_Data shown_.

***

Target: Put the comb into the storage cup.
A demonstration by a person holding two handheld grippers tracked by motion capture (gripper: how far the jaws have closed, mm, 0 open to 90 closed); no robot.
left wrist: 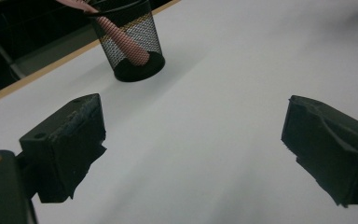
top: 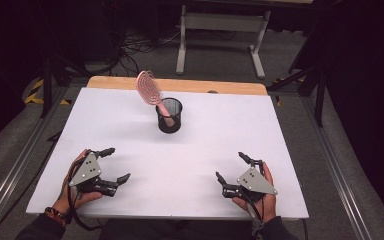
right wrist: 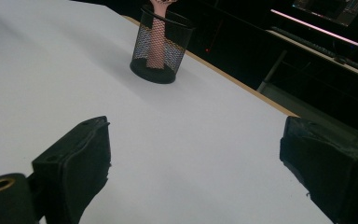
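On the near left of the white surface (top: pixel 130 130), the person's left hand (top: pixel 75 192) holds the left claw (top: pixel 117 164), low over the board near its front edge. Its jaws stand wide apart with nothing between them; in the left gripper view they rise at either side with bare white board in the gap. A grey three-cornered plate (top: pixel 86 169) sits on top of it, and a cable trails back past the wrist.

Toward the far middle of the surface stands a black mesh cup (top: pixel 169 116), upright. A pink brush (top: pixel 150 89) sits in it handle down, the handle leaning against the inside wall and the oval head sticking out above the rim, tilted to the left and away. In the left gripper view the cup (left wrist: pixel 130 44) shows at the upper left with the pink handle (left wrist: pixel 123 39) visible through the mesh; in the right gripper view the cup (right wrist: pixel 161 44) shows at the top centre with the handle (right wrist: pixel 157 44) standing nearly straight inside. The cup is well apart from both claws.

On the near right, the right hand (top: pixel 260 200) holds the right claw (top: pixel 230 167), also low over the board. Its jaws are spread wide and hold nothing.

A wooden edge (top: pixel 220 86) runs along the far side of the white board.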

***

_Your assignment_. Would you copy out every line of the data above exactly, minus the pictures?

_Reply to the task_.
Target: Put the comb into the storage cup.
A demonstration by a person holding two handheld grippers tracked by motion capture (gripper: how far the jaws have closed, mm, 0 open to 90 closed); no robot.
left wrist: 
top: 
right wrist: 
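On the near left of the white surface (top: pixel 130 130), the person's left hand (top: pixel 75 192) holds the left claw (top: pixel 117 164), low over the board near its front edge. Its jaws stand wide apart with nothing between them; in the left gripper view they rise at either side with bare white board in the gap. A grey three-cornered plate (top: pixel 86 169) sits on top of it, and a cable trails back past the wrist.

Toward the far middle of the surface stands a black mesh cup (top: pixel 169 116), upright. A pink brush (top: pixel 150 89) sits in it handle down, the handle leaning against the inside wall and the oval head sticking out above the rim, tilted to the left and away. In the left gripper view the cup (left wrist: pixel 130 44) shows at the upper left with the pink handle (left wrist: pixel 123 39) visible through the mesh; in the right gripper view the cup (right wrist: pixel 161 44) shows at the top centre with the handle (right wrist: pixel 157 44) standing nearly straight inside. The cup is well apart from both claws.

On the near right, the right hand (top: pixel 260 200) holds the right claw (top: pixel 230 167), also low over the board. Its jaws are spread wide and hold nothing.

A wooden edge (top: pixel 220 86) runs along the far side of the white board.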

The complete answer has been given.